Here’s How We Can Stop the Next Coronavirus

The response to the coronavirus shows that neither the US nor the world is ready for a global pandemic. We desperately need a public health system that rejects philanthrocapitalism and prioritizes preparedness over corporate profits.

Concern In China As Mystery Virus Spreads

Chinese men wear protective masks as they play table tennis at a local park on Monday in Beijing, China. (Kevin Frayer / Getty Images)


In the first months of 2020, pandemic panic has spread faster than the novel coronavirus itself. Rural communities in China have built illegal blockades for self-isolation. Singapore has prohibited all travel to and from China. The US Centers for Disease Control and Prevention (CDC) has issued the first quarantine in over fifty years, and the Chinese government is carrying out the largest quarantine in human history. Epidemiologists are predicting that more people will contract COVID-19 than originally estimated, and we still aren’t certain how quickly the virus spreads or mutates.

Only one thing seems clear: we wouldn’t be in this situation if we’d been better prepared. Former CDC director Tom Frieden and others have warned that neither the US nor the world is ready for a global pandemic. Alarm bells have been rung before, time and again, but the status quo remains in place. Why?
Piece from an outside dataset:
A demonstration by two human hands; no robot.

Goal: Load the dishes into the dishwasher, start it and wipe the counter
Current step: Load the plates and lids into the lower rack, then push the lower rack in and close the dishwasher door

Because investments in global health preparedness are motivated by myopic self-interest and a misplaced faith in the free market. Private interests are privileged over the public good.

Pandemic preparedness is the idea that global health practitioners can take steps to prevent, rapidly identify, and contain a dangerous new pathogen at its source. Rich nations like the US tend to focus their preparedness efforts, misguidedly, on biochemical agents relevant to national security. Every few years, select members of the US government participate in a bioterrorism simulation. The original, 2001’s “Dark Winter,” played out the rapid and devastating course of events following an aerosolized smallpox release on US soil.